BANGKOK (AFP) - Eleven people were killed when a teashop in Myanmar was hit by a military airstrike in the town of Naungcho in the northern Shan state on Tuesday afternoon, a spokeswoman for a local ethnic armed group said.
The attack, shortly before 3 pm (0830 GMT), comes as the junta battles widespread armed opposition to its 2021 coup and its soldiers accused of bloody rampages and using air and artillery strikes to punish civilian communities.
"They were civilians who came to drink tea and were sitting at the shop," Lway Yay Oo, a spokesperson for the Ta'ang National Liberation Army (TNLA) said.
At least four civilians were wounded and were receiving treatment in a hospital, she said.
Local media also reported that 11 people had died, but said many were injured in an army air attack on Lansan tea shop.
The attack is the latest violation by the junta in recent months of a China-brokered ceasefire signed early this year.
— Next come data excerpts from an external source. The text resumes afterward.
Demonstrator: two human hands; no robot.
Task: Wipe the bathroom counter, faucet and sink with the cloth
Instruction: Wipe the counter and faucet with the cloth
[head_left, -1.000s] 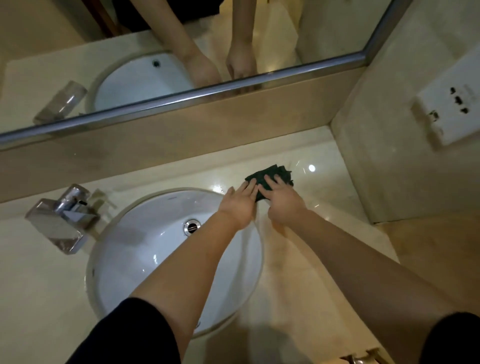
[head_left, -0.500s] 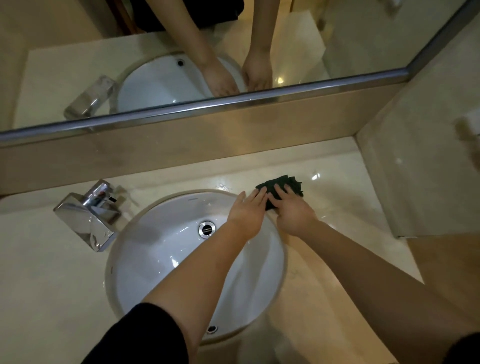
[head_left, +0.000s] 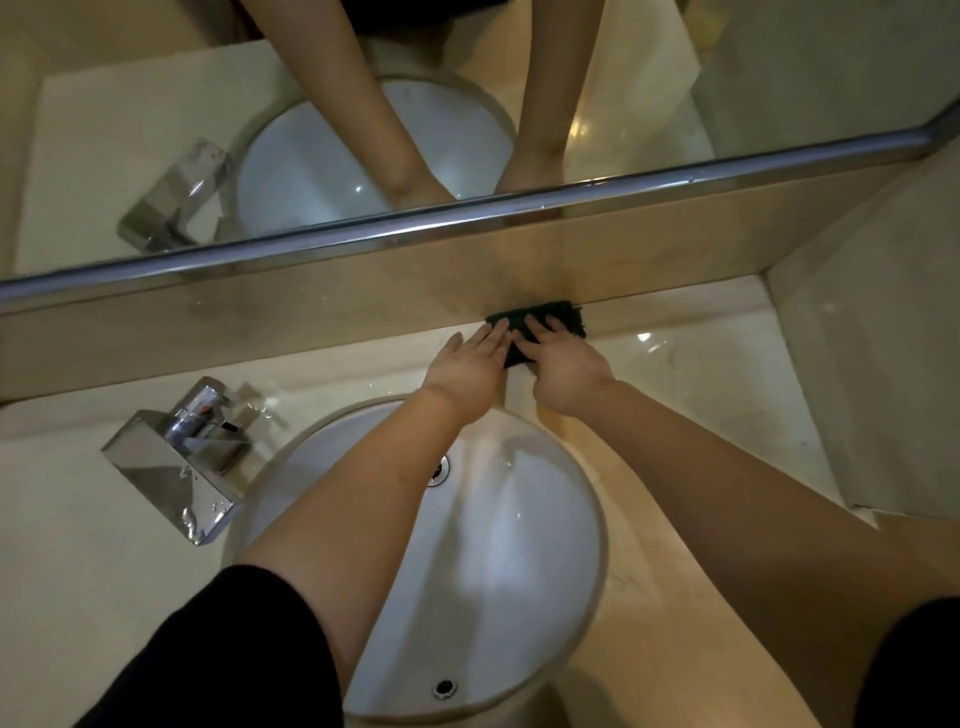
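A squared chrome faucet (head_left: 176, 457) stands left of a white oval sink (head_left: 493, 571) set in a glossy beige stone counter (head_left: 727, 374). Beyond the basin, the left hand (head_left: 467, 369) and right hand (head_left: 561, 374), fingers flat and straight, press a dark green cloth (head_left: 550, 317) down at the foot of the backsplash (head_left: 311, 322).

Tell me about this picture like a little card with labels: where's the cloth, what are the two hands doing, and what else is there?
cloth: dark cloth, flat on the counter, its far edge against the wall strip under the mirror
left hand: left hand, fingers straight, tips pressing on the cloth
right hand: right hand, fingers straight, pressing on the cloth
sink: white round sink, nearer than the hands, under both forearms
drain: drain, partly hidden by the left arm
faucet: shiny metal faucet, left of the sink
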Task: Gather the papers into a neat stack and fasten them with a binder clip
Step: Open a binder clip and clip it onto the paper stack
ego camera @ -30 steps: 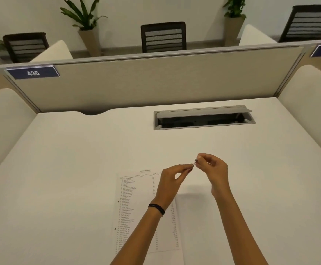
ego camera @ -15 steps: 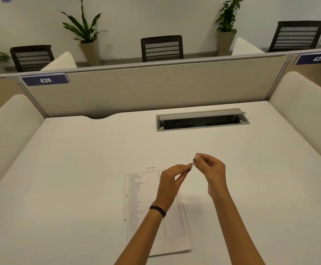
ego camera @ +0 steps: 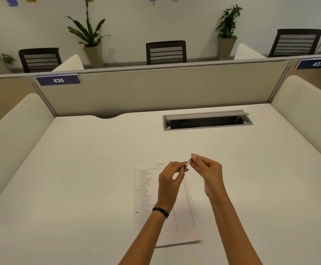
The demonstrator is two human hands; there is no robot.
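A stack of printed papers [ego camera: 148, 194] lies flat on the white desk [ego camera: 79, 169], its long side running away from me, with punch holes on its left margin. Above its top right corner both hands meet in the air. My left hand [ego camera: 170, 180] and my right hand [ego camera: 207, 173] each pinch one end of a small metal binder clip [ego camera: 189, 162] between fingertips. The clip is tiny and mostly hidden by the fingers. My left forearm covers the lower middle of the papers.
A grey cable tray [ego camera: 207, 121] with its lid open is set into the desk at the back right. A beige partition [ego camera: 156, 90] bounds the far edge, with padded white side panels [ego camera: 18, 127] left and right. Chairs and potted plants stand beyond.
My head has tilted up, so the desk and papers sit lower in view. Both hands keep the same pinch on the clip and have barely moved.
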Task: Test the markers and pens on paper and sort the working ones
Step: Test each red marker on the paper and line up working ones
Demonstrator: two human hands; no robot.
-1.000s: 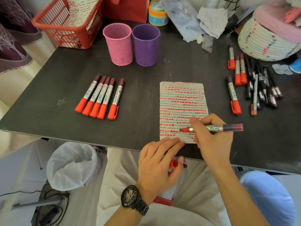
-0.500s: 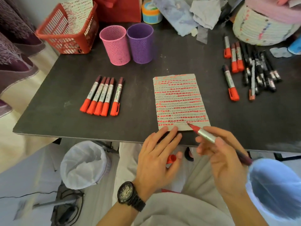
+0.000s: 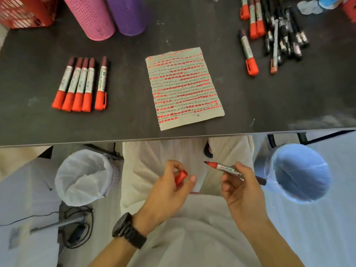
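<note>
The uncapped red marker [image 3: 229,169] is held nearer than the paper [image 3: 184,87], off the edge of the table [image 3: 125,122] and over the lap. Its barrel is pinched by the curled fingers of the right hand [image 3: 240,189], its tip pointing at the left hand [image 3: 165,193], whose thumb and fingers pinch the red cap [image 3: 180,177]. The paper, filled with rows of red dashes, lies flat on the table, with five capped red markers [image 3: 81,83] side by side to its left, a loose pile of markers and pens [image 3: 283,31] to its right and farther back, and a pink cup [image 3: 92,16] and a purple cup [image 3: 127,14] beyond it on the left.
</note>
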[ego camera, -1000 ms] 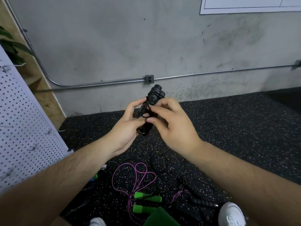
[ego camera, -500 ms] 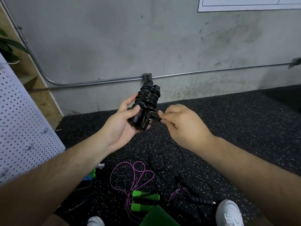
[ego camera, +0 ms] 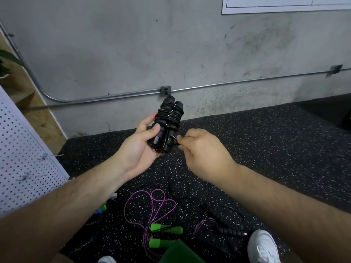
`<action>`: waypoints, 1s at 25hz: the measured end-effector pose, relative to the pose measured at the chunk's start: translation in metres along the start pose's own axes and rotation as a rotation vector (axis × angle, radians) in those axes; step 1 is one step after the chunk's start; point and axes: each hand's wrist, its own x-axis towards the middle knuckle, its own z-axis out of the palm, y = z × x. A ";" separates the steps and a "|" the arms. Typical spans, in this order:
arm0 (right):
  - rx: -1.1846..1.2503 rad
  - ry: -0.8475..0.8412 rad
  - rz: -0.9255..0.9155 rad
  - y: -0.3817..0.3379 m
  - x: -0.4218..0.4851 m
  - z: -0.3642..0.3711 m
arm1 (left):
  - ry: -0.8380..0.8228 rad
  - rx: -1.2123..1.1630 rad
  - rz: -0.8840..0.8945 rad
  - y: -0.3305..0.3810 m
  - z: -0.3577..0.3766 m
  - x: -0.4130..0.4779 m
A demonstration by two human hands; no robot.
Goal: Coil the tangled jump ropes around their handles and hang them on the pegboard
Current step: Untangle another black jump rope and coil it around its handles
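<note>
Setting: speckled rubber floor (ego camera: pixel 266 149) meeting a bare concrete wall (ego camera: pixel 133 44), seen through my head camera.
Pegboard (ego camera: pixel 22 158): white, at far left, well apart from both hands.
Item held: black jump rope (ego camera: pixel 169 118), cord wound in tight turns round its two handles, which stand side by side and upright in front of the wall.
Left hand (ego camera: pixel 138 149): wrapped round the handles' lower ends, thumb across the front.
Right hand (ego camera: pixel 205 150): fingertips pinching the loose cord tail (ego camera: pixel 175 143) just beside the bundle's base.
Step, my reading: securing the tail; hanging not yet begun.
Awaiting: purple rope (ego camera: pixel 144 205) with green handles (ego camera: pixel 166 229), plus black ribbed handles (ego camera: pixel 228 230), tangled on the floor near a white shoe (ego camera: pixel 264 245).
Risk one: if the pinch slips before the tail is tucked, I expect the stiff cord to spring and the turns to unwind.
Risk two: a hard sideways pull could split the handles apart in the left grip.
Risk three: a dropped tail may snag the tangle below.
</note>
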 end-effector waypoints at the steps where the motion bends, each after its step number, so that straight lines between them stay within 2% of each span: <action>1: 0.015 -0.023 0.011 -0.004 -0.002 0.001 | 0.005 0.008 -0.004 -0.001 0.001 -0.001; 4: 0.120 -0.063 0.166 -0.010 -0.004 0.001 | 0.021 0.012 -0.012 -0.003 0.004 -0.001; 10: 0.433 -0.004 0.499 -0.017 -0.006 0.012 | 0.049 0.009 -0.024 -0.003 0.005 -0.002; 15: 0.358 0.151 0.376 -0.015 -0.007 0.019 | 0.046 0.026 0.021 0.000 0.011 -0.003; 19: 0.322 0.192 0.301 -0.012 -0.006 0.022 | 0.044 0.008 0.018 0.002 0.009 -0.004; 23: 0.253 0.246 0.150 -0.012 -0.005 0.023 | 0.007 0.001 -0.026 0.000 0.006 -0.009; 25: 0.306 0.259 0.156 -0.013 -0.001 0.024 | 0.003 -0.016 -0.030 0.001 0.005 -0.010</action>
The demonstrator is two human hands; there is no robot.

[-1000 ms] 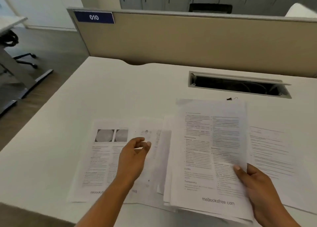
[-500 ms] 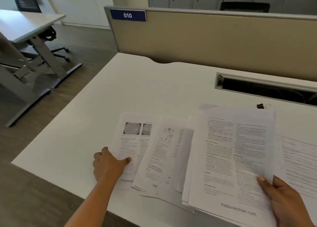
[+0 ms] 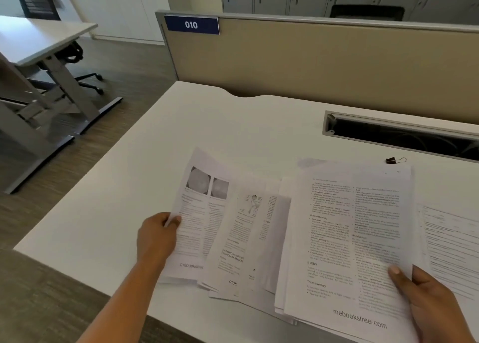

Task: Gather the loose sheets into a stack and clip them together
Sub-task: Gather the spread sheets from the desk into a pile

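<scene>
Printed sheets lie spread across the near part of the white desk (image 3: 212, 125). My left hand (image 3: 155, 236) pinches the left edge of the leftmost sheet (image 3: 197, 213), which shows two round grey pictures and curls up off the desk. A second sheet (image 3: 241, 241) overlaps it to the right. My right hand (image 3: 430, 303) grips the lower right of a thick stack of sheets (image 3: 350, 239), thumb on top. Another sheet (image 3: 451, 241) lies flat at the far right, partly under the stack. A small black binder clip (image 3: 394, 160) rests on the desk just behind the stack.
An open cable slot (image 3: 404, 138) is sunk into the desk behind the clip. A beige partition (image 3: 324, 65) marked 010 closes the far edge. The desk's left edge drops to the floor, where another desk (image 3: 39, 39) and a chair base stand.
My left hand has gone from resting flat on the leftmost sheet to pinching its edge, and the sheet's left side has lifted. The view has shifted left. My right hand keeps its hold.
</scene>
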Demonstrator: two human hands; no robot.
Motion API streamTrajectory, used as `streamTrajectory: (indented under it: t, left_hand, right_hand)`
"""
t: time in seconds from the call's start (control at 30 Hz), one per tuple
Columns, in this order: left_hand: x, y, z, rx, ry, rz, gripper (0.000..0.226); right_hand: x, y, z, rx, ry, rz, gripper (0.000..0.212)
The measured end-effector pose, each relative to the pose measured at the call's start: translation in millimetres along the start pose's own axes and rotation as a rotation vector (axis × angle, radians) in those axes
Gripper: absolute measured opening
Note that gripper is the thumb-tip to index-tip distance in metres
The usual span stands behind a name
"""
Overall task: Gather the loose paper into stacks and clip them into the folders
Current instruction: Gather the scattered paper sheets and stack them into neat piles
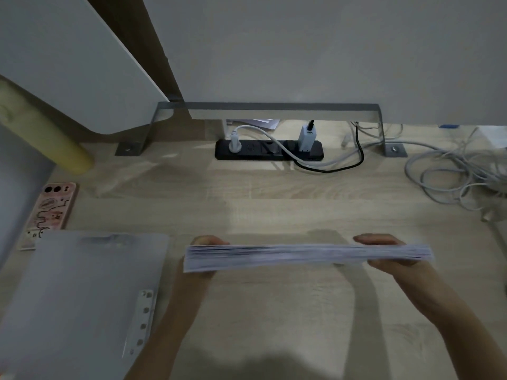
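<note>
Paper stack [307,255] stands on edge in front of me, top edge up to the camera, over the middle of the desk [274,319]. Cannot tell whether its lower edge touches the wood.

My left hand [200,273] grips the left end and my right hand [395,266] the right end. On both, the fingers curl over the far face with the heel of the hand on the near face.

Handling: thick bundle, so some weight. Stiff as a block while clamped, floppy and prone to fanning once pressure eases. Sheets are smooth and likely to slide on each other, and the left end looks slightly splayed. Best hold is at both short ends, squeezing the faces.

Folder [82,283] lies flat just left of the stack, its punched strip [141,322] on the near right edge. Nothing is clipped in yet.

Phone [52,209] sits beyond the folder. Power strip [269,150] and loose cables [452,174] lie at the back.
</note>
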State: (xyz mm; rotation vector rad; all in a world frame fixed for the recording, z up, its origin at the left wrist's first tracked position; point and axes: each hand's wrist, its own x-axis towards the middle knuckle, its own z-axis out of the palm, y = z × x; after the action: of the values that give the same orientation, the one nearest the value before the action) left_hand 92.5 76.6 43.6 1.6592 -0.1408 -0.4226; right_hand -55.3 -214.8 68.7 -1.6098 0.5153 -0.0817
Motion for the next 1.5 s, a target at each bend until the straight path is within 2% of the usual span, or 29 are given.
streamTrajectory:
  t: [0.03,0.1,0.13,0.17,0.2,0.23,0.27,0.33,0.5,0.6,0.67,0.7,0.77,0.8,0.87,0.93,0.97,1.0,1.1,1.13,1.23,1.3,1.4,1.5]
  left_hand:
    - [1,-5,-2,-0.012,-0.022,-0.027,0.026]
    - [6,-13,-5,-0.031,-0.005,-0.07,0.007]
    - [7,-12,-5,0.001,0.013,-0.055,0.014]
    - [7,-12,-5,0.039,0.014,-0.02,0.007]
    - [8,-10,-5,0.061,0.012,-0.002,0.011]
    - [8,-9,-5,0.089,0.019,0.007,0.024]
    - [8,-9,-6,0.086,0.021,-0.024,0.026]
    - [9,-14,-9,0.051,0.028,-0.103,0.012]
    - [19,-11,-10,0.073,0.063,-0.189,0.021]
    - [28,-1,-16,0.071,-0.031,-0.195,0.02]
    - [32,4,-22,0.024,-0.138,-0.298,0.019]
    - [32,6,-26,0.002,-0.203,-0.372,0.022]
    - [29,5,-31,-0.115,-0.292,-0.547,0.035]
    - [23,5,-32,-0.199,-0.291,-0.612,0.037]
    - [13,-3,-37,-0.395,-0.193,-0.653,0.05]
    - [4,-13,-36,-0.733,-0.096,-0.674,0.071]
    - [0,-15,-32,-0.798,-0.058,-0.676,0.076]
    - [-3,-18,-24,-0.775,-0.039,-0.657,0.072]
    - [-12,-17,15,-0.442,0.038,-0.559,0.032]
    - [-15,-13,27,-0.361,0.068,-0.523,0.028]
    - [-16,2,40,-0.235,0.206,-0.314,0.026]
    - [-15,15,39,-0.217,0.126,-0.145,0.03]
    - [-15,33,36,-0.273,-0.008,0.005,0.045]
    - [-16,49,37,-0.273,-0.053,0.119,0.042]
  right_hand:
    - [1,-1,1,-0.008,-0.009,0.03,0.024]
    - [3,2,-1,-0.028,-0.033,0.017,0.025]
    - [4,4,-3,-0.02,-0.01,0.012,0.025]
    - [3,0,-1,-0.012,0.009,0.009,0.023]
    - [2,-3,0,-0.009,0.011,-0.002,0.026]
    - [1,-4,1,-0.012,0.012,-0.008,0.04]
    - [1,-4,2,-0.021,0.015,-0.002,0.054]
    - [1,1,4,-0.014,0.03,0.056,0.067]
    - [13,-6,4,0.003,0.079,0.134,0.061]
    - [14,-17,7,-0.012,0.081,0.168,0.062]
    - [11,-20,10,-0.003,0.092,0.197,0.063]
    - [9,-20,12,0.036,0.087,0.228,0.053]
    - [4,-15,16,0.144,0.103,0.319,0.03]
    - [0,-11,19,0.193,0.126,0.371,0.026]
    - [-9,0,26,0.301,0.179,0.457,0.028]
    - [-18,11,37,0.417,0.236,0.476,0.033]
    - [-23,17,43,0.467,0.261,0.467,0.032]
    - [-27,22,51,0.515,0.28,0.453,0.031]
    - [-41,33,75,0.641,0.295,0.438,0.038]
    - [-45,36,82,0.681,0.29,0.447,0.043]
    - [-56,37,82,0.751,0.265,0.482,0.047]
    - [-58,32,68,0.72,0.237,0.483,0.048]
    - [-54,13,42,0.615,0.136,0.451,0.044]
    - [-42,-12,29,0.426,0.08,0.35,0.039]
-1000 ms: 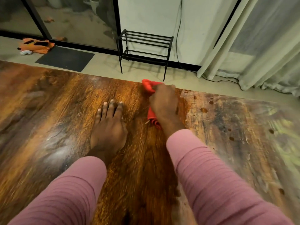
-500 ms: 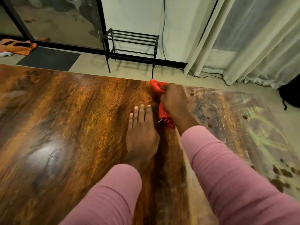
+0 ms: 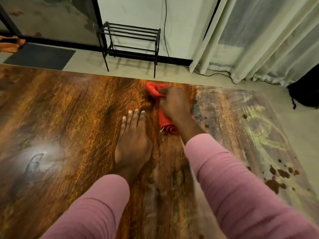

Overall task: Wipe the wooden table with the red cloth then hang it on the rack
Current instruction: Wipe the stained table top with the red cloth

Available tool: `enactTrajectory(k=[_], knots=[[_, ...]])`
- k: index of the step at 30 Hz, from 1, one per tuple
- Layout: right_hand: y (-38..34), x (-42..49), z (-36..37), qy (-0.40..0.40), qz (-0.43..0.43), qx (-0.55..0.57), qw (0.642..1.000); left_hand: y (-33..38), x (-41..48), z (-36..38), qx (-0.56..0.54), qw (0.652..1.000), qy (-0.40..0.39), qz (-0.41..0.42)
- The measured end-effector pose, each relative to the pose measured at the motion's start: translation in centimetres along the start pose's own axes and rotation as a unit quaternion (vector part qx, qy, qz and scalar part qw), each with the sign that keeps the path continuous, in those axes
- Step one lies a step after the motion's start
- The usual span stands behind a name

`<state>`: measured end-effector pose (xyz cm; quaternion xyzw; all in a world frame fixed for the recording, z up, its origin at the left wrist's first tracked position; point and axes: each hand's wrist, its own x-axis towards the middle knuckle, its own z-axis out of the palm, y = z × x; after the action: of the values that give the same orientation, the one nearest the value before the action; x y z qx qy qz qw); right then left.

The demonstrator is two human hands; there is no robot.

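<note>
Table fills the frame, stained at right; rack stands upper centre. Left hand rests flat, fingers straight, at centre. Right hand clutches the cloth near the far edge: soft, light, probably best gathered by a bunched fold.

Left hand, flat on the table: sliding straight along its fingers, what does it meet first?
Mostly bare wooden table; the left hand would probably graze the red cloth gripped by the right hand, near the far edge.
</note>
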<state>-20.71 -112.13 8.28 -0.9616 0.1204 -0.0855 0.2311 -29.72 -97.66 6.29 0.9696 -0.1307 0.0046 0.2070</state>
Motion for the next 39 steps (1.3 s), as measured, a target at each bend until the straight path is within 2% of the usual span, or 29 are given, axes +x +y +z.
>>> enactTrajectory(k=[2, 5, 7, 9, 12, 15, 17, 19, 21, 22, 24, 26, 30, 32, 34, 37, 39], knots=[[3.2, 0.4, -1.9, 0.032, 0.065, 0.007, 0.997, 0.0, 0.0, 0.1, 0.004, 1.000, 0.007, 0.006], [7.2, 0.6, -4.8, 0.131, 0.195, -0.001, 0.972, 0.2, 0.1, 0.4, 0.007, 1.000, 0.001, 0.005], [7.0, 0.8, -4.9, 0.138, 0.206, -0.031, 0.968, 0.1, 0.3, 0.5, 0.001, 1.000, 0.003, 0.004], [5.4, 0.8, -3.9, 0.121, 0.166, -0.015, 0.978, 0.1, 0.3, 0.5, -0.003, 1.000, 0.009, 0.004], [2.5, -0.7, -1.3, 0.051, 0.079, 0.026, 0.995, 0.0, 0.3, 0.8, -0.004, 1.000, 0.012, -0.002], [0.7, -3.8, -0.1, -0.021, -0.041, 0.036, 0.998, 0.0, 0.3, 0.8, 0.007, 1.000, 0.007, 0.003], [1.9, -4.5, -0.9, -0.032, -0.063, 0.024, 0.997, -0.2, 0.2, 0.8, 0.011, 1.000, 0.007, 0.004], [4.6, -4.4, -2.4, 0.005, 0.019, 0.013, 1.000, -0.2, 0.3, 0.6, 0.004, 1.000, 0.016, 0.007], [7.1, -4.1, -3.9, 0.090, 0.149, 0.031, 0.984, -0.2, 0.3, 0.7, 0.000, 1.000, 0.015, 0.009], [7.7, -4.1, -4.3, 0.119, 0.186, 0.024, 0.975, -0.1, 0.3, 0.6, -0.002, 1.000, 0.012, 0.009], [6.8, -4.6, -4.0, 0.121, 0.198, -0.004, 0.973, 0.0, 0.3, 0.6, -0.006, 1.000, 0.011, 0.008], [4.5, -5.8, -2.9, 0.101, 0.166, 0.009, 0.981, 0.2, 0.3, 0.6, -0.007, 1.000, 0.014, 0.008], [0.3, -10.4, -1.1, 0.025, -0.012, 0.024, 0.999, 0.0, 0.3, 0.6, -0.011, 1.000, 0.013, 0.009], [1.0, -11.2, -1.6, -0.005, -0.052, 0.027, 0.998, -0.1, 0.4, 0.5, -0.014, 1.000, 0.006, 0.014], [3.1, -11.3, -2.4, -0.002, -0.023, 0.006, 1.000, -0.3, 0.3, 0.4, -0.005, 1.000, 0.002, 0.018], [6.1, -10.7, -3.7, 0.091, 0.111, -0.026, 0.989, -0.1, 0.1, 0.2, -0.005, 1.000, -0.001, 0.021], [5.7, -10.5, -3.7, 0.119, 0.177, -0.028, 0.977, -0.1, 0.2, 0.3, -0.013, 1.000, 0.004, 0.027]])
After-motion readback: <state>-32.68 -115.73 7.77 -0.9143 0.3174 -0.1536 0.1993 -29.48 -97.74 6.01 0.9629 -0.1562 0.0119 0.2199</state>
Beijing brokered a truce between the junta and the "Three Brotherhood Alliance" in January after months of fighting that displaced more than half a million people near China's southern border.
The ceasefire allowed the alliance -- made up of the TNLA, the Myanmar National Democratic Alliance Army (MNDAA) and the Arakan Army (AA) -- to hold swaths of territory it had seized in northern Shan state.
Myanmar has been in turmoil since the military deposed Aung San Suu Kyi's government in 2021 and launched a crackdown that sparked an armed uprising.
Last week junta chief Min Aung Hlaing met with China's Premier Li Qiang in the southwestern Chinese city of Kunming where he said that the military was ready for peace if armed groups would engage, according to Myanmar state media.
China has been a major arms supplier to the junta and provided Myanmar with political backing even as other countries shun the generals over their brutal crackdown on dissent.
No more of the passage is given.